■ **Required action**: Return the lines of the data below exactly. Start at the first and end with the line containing "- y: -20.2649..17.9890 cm".

■ **Provided data**:
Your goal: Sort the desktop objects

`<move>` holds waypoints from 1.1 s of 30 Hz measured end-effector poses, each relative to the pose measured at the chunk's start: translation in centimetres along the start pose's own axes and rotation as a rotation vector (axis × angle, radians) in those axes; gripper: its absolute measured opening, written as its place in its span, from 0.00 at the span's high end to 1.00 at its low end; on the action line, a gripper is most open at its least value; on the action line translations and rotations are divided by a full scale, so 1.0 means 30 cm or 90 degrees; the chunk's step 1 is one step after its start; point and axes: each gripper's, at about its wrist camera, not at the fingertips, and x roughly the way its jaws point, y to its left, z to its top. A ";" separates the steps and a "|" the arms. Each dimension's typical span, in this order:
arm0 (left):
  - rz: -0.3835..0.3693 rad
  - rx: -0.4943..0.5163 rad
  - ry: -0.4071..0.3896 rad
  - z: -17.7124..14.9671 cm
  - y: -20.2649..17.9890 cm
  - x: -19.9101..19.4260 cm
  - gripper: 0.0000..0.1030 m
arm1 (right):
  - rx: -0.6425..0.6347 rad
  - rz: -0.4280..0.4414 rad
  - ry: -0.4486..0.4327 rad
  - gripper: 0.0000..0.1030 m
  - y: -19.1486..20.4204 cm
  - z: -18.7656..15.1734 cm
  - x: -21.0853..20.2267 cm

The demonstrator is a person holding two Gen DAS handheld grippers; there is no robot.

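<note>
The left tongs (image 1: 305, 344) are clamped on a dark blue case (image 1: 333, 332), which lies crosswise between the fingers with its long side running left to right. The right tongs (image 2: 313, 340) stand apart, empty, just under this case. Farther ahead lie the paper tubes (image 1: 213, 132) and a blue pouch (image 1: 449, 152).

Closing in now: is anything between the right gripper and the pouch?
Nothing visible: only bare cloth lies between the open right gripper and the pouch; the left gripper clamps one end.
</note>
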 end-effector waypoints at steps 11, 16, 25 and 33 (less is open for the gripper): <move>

■ **Solution below**:
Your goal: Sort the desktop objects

`<move>` holds waypoints from 1.1 s of 30 Hz measured end-effector poses, each relative to the pose measured at the chunk's start: translation in centimetres along the start pose's own axes and rotation as a rotation vector (axis × angle, radians) in those axes; gripper: its absolute measured opening, written as its place in its span, from 0.00 at the span's high end to 1.00 at its low end; on the action line, a gripper is most open at its least value; on the action line translations and rotations are divided by a full scale, so 1.0 means 30 cm or 90 degrees; the chunk's step 1 is one step after its start; point and axes: each gripper's, at about its wrist camera, not at the fingertips, and x roughly the way its jaws point, y to its left, z to its top. A ";" separates the steps and a "|" the arms. Each dimension's typical span, in this order:
arm0 (left):
  - rz: -0.3835..0.3693 rad
  - rx: -0.4943..0.5163 rad
  - ry: -0.4071..0.3896 rad
  - z: -17.7124..14.9671 cm
  - y: -20.2649..17.9890 cm

This finishes the exercise.